Mundell responded to the outcry, telling Holyrood’s Welfare Reform Committee: “The three issues that are most commonly raised in relation to food banks are sanctions, delays in benefit payments and low income. I do not accept that those three issues are welfare reform issues.”

Contrary to this standpoint, a press release from Trussell Trust publicising Mundell’s visit to the local foodbank states that austerity measures are one of the leading causes of poverty.

Scotland network manager for the Trussell Trust, Ewan Gurr, was quoted in the BBC saying: “Like many small rural towns, Dumfries has seen the impact of the rising cost of food and fuel, insecure nature of employment and welfare reform, which has created financial hardship for many individuals and families throughout the entire local authority of Dumfries and Galloway.”

The ‘Below the Breadline: The relentless rise in food poverty’ report published by Trussell Trust, Oxfam and Church Action on Poverty in 2014 revealed that there is clear evidence that the alterations made to social security as a result of the Welfare Reform Act 2012 have increased foodbank usage.

Foodbank usage increased in the UK by 163 percent in the financial year between 2013 and 2014. Despite rhetoric of economic recovery, the most vulnerable in society have seen their incomes squeezed further.

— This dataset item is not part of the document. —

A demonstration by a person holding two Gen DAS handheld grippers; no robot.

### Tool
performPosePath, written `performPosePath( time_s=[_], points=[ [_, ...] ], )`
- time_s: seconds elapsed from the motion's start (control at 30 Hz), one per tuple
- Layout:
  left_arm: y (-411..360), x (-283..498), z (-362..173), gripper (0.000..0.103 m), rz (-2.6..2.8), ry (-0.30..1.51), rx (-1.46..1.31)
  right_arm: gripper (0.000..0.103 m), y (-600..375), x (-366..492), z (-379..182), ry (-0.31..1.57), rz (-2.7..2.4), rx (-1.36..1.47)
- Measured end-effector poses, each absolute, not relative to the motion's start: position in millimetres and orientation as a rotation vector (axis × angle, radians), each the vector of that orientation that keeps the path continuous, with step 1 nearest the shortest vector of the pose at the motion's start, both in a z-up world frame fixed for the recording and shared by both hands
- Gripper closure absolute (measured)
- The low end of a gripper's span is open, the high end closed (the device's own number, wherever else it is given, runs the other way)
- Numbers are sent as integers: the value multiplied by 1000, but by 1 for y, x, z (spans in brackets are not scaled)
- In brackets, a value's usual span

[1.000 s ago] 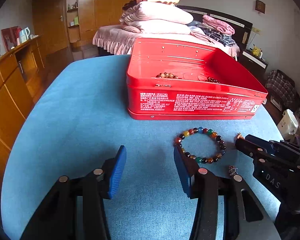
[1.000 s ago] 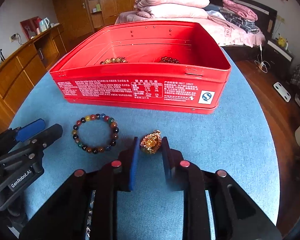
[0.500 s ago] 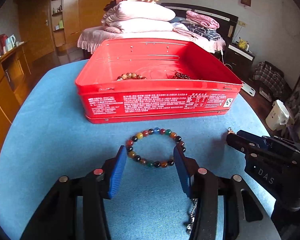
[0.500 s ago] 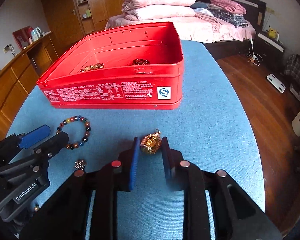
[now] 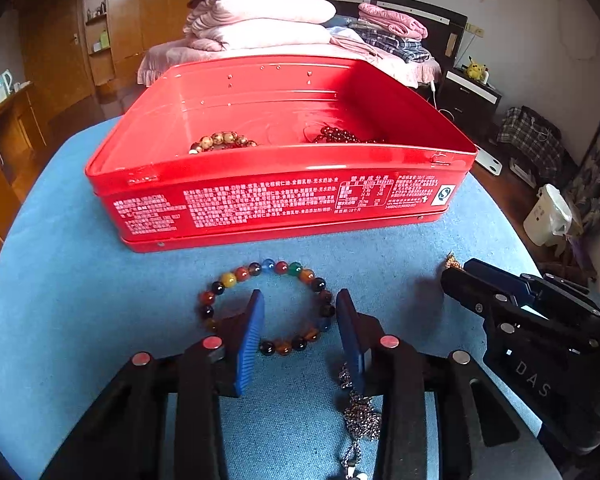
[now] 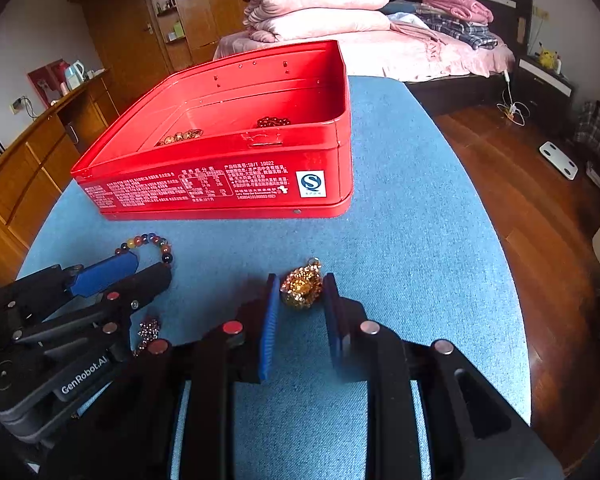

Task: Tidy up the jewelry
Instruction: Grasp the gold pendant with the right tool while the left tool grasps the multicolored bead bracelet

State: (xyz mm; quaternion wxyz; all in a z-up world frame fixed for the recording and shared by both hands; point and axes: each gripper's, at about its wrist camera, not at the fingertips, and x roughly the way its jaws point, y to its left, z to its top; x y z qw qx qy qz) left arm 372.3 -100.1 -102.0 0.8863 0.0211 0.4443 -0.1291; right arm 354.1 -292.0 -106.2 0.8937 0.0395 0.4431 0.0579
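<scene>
On your blue tabletop [image 5: 80,300], the red tin [image 5: 280,196] holds two bracelets. Your left hand-held gripper [image 5: 300,324] straddles the bead bracelet [image 5: 268,276], half open; your right hand-held gripper [image 6: 302,308] pinches the gold pendant [image 6: 302,286].

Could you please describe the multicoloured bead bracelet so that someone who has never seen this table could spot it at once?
Start at the red tin on the blue tablecloth. On the cloth just in front of it lies the bracelet, a ring of round beads. Unlike the silver chain and gold charm nearby, its beads mix yellow, orange, blue, green and black.
</scene>
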Motion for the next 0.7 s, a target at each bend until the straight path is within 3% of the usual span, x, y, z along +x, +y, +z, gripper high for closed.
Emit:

The report uncovered that more people were using Trussell Trust foodbanks than ever before.

Frank Field MP, Chair APPG on Hunger and Food Poverty, was quoted in the report saying: “Without welfare reforms, many people at the bottom would have been pushed into using food banks, although the cuts in benefits that are now occurring can have only increased this pace.”

In Scotland, food aid distribution by the Trussell Trust experienced a fivefold increase in demand between 2013 and 2014, with over 639,000 meals provided annually. Holyrood’s Welfare Reform Committee inquiry into the rise in foodbank usage concluded that welfare reforms were ‘a significant cause’.